Ticket #1207 (new enhancement)

Opened 8 years ago

Last modified 8 years ago

Add xz support to expatch

Reported by: irishespresso Owned by:
Priority: Sometime Milestone:
Component: repositories/e/ebuild Version: 0.70.1
Keywords: Cc:
Blocked By: Blocking:
Distribution: Exherbo


xz compression has around for several years and is being used to zip an increasing number of mainstream tarballs, including several common GNU utilities and, most recently, the linux kernel itself. So I think it is now safe to say that xz is stable and it is time to add xz support to expatch. That also makes expatch consistent with the rest of paludis, which already supports xz and has had that support for a while. The attached patch adds xz support to expatch.


0001-Add-xz-support-to-expatch.patch Download (876 bytes) - added by irishespresso 8 years ago.
lvv.txt Download (887 bytes) - added by irishespresso 8 years ago.
output from SCM "xz -lvv foo.xz"
lvvrobot.txt Download (266 bytes) - added by irishespresso 8 years ago.
output from SCM "xz -lvv --robot foo.xz"

Change History

Changed 8 years ago by irishespresso


comment:1 Changed 8 years ago by ciaranm

Has upstream promised that xz is stable now? We had problems with lzma changing formats and breaking backwards compatibility. I'd rather not commit us to supporting .xz long term if it might change again.

comment:2 Changed 8 years ago by irishespresso

I could not find anything as formal as a promise on their website, but the format has not changed since August 2009, over two years ago, so I would say one could make a good case that it is stable at this point. And if it were still unstable, I doubt it would be used for things like the tarballs of coreutils and the linux kernel. Could you imagine the uproar if the linux-3.1.tar.xz tarball suddenly became unreadable? In any case, it's not like paludis does not currently support xz; paludis already handles source tarballs that are zipped with xz, and has for a while. This patch merely extends that ability to patch files. And since only a handful of patch files are zipped anyway, this is not a disruptive change that would be likely to break anything. It merely give expatch the capability to handle xz-compressed patches if it happens to encounter them.
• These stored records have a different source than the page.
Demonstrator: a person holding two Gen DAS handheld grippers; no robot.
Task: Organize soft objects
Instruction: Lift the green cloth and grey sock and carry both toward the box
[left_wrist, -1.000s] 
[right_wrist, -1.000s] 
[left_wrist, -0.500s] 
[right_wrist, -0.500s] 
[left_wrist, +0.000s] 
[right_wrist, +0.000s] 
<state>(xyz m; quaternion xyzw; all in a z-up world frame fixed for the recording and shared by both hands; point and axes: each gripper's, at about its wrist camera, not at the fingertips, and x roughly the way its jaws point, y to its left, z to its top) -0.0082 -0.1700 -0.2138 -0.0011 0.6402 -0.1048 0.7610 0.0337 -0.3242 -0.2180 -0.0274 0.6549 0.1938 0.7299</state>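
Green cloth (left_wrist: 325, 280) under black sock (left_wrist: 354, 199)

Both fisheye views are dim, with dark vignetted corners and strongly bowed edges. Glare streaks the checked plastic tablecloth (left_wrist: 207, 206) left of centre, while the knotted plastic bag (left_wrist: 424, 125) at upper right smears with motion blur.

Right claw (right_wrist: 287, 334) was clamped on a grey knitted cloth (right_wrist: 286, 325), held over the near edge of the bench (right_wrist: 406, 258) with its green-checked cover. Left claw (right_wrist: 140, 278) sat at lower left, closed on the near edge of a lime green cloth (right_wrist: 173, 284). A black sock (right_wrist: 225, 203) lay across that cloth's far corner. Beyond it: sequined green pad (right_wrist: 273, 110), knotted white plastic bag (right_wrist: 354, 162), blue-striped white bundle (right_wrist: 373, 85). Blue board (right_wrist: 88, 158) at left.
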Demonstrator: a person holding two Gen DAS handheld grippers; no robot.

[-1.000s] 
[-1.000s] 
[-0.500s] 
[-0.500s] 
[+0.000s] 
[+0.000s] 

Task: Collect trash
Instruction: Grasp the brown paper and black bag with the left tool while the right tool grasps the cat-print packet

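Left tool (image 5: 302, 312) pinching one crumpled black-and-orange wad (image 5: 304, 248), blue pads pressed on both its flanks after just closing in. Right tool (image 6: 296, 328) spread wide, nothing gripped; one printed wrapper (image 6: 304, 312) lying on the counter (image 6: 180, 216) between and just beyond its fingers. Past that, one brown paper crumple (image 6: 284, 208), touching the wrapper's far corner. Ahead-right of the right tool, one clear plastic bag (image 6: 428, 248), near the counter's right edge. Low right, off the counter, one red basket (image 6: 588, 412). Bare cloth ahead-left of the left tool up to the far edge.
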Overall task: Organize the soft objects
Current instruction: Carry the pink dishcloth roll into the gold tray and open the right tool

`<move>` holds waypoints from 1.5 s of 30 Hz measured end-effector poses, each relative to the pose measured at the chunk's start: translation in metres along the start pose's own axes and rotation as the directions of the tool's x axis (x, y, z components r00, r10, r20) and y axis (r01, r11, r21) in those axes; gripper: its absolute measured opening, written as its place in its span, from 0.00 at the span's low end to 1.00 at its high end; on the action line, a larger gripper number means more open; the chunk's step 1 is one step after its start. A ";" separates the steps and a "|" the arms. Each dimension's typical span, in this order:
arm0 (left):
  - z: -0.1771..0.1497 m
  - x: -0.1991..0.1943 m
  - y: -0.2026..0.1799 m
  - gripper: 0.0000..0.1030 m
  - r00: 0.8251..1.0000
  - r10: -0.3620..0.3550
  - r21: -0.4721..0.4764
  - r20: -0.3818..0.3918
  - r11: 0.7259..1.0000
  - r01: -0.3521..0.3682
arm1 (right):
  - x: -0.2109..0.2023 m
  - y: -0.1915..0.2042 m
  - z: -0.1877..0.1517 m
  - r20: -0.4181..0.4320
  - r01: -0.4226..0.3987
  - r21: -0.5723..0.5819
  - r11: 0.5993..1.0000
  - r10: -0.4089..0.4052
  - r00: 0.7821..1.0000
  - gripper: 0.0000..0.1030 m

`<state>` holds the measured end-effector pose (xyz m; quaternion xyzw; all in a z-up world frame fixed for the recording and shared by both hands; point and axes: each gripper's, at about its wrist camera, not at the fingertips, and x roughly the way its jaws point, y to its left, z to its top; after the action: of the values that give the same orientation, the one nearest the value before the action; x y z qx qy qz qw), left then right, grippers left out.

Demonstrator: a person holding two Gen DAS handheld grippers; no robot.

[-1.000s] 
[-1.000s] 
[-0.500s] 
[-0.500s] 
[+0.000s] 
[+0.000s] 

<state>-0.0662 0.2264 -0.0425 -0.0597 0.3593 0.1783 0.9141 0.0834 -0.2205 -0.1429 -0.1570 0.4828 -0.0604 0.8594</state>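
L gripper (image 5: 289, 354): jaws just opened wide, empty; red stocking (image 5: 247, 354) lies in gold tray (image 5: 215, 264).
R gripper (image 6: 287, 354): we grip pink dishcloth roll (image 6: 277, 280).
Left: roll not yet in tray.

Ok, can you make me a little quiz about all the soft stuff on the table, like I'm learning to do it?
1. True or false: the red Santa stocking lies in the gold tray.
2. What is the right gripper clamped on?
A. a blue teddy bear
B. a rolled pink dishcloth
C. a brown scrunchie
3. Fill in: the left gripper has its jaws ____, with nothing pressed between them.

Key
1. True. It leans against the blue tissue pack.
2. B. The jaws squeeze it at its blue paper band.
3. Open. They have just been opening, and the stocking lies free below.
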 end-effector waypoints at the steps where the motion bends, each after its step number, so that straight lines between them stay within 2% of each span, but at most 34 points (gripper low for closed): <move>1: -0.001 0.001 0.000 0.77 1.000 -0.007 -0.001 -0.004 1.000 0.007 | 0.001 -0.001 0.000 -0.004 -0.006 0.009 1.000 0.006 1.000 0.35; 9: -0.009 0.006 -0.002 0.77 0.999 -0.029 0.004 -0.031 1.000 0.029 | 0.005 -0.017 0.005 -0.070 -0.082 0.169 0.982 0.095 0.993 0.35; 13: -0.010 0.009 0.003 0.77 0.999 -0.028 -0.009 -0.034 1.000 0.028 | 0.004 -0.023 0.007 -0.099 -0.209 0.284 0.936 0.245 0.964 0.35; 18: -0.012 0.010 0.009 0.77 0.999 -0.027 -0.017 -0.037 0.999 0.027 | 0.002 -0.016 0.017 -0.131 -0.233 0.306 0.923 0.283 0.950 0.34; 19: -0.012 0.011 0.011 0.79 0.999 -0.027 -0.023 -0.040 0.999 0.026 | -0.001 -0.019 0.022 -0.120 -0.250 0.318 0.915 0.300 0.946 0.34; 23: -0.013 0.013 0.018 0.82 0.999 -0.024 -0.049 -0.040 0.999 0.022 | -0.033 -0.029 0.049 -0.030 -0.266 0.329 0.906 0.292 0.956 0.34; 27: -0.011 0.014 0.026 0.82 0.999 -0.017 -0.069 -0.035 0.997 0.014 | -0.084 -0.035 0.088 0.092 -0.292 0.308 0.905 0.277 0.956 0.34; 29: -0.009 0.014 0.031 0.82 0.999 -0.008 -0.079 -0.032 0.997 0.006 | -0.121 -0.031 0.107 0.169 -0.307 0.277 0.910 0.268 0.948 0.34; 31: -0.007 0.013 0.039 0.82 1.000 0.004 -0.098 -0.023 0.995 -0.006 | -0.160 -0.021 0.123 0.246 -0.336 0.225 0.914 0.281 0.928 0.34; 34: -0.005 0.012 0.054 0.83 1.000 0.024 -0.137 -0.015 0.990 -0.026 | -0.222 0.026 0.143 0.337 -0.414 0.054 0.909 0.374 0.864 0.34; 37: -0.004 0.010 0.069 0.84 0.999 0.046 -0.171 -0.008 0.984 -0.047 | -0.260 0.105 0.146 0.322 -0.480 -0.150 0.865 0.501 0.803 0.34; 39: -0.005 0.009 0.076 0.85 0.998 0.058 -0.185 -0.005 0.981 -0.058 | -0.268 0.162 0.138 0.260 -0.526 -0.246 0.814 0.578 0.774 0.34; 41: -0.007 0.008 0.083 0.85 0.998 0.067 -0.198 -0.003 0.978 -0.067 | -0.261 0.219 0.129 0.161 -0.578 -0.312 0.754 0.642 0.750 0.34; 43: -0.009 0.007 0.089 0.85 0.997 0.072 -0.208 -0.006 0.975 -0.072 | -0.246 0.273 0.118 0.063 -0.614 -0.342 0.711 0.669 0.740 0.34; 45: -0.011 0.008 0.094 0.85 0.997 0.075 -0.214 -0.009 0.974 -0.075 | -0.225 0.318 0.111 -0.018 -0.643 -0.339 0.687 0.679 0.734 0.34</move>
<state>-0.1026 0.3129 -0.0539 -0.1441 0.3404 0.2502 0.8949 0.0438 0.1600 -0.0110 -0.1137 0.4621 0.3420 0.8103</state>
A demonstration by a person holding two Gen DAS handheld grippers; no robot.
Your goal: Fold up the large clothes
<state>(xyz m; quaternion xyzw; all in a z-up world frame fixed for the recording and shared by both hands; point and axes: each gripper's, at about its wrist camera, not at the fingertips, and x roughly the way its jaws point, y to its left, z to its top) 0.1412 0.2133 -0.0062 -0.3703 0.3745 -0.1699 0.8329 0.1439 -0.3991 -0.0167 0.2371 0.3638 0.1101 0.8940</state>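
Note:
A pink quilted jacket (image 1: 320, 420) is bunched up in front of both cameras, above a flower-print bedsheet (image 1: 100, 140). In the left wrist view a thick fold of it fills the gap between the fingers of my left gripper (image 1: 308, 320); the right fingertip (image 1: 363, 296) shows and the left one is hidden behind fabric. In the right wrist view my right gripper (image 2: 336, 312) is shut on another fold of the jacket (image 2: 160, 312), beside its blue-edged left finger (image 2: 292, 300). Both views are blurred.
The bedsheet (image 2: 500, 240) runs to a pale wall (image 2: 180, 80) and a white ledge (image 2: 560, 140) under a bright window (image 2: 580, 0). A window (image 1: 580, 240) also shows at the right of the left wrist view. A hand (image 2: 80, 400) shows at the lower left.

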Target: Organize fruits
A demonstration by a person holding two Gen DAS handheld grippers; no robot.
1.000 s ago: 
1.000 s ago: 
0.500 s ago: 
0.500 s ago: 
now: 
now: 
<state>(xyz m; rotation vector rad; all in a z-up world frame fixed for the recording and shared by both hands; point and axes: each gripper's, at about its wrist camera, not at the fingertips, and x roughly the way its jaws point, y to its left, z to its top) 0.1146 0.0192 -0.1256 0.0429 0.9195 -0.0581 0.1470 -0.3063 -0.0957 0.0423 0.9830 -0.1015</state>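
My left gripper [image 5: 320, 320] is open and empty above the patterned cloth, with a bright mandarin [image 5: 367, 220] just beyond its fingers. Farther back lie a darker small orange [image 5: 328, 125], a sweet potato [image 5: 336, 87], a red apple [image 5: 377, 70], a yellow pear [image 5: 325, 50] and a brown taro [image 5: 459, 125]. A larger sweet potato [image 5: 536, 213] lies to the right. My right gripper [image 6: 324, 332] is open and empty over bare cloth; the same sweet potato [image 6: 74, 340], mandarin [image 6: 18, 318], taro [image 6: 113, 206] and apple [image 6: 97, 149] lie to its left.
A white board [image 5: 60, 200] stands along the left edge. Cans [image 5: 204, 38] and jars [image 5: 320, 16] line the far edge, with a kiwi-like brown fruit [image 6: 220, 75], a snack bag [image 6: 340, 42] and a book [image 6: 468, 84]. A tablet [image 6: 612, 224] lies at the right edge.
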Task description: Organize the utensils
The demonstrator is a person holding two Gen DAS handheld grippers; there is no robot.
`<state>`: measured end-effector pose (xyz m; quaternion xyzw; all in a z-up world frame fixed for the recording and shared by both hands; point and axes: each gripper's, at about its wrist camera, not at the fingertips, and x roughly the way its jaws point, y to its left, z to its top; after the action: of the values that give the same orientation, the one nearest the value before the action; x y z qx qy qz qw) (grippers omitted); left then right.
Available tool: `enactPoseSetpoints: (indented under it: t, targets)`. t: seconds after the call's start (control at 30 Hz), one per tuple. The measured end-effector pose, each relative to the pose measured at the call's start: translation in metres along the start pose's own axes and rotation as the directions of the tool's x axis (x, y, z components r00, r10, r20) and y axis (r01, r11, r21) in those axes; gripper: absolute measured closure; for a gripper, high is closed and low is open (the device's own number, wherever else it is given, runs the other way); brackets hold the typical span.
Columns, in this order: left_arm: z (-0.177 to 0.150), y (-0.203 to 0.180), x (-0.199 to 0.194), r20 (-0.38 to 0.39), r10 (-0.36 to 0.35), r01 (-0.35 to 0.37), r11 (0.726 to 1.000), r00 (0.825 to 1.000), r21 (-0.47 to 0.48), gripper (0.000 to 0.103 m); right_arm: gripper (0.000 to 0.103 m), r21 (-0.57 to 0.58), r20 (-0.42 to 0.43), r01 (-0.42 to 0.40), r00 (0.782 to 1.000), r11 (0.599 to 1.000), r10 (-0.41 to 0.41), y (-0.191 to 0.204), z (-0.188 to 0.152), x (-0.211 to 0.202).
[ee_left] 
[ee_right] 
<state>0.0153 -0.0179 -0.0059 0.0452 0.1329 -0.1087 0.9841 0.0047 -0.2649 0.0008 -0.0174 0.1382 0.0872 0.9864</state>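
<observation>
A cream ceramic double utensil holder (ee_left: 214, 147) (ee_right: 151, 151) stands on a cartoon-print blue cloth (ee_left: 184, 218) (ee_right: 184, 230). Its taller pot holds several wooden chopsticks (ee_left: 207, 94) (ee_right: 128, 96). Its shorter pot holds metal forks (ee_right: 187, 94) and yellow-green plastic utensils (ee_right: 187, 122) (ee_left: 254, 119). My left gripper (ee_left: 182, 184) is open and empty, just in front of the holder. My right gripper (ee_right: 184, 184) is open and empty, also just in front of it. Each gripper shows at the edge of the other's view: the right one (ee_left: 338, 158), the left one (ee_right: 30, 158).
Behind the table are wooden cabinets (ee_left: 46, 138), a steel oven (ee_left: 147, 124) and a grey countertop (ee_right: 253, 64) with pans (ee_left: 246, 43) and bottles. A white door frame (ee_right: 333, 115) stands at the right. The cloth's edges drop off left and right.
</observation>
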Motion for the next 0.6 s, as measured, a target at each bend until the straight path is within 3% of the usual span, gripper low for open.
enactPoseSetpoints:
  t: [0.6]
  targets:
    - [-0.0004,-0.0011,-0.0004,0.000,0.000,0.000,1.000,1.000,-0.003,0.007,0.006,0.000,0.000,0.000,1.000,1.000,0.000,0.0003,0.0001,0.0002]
comment:3 Changed 8 years ago by irishespresso

After some googling, it looks like xz went officially stable when they went from xz-4.999 beta to the xz-5.0 release. Not quite a promise, but close.

comment:4 Changed 8 years ago by irishespresso

And how does adding xz support to src_prepare, where 99% of patch files are uncompressed, represent a long-term commitment when src_unpack, where tarballs compressed with xz are becoming extremely common, has supported xz for years. In my humble opinion, this patch merely makes src_prepare consistent with src_unpack rather than representing a new long-term commitment to xz.

That said it's your call. If you a development branch for a version of paludis with a targeted release date of a year or more from now, that may be the best place to put this since by 2013 I think all remaining doubts about the stability of xz will have been resolved.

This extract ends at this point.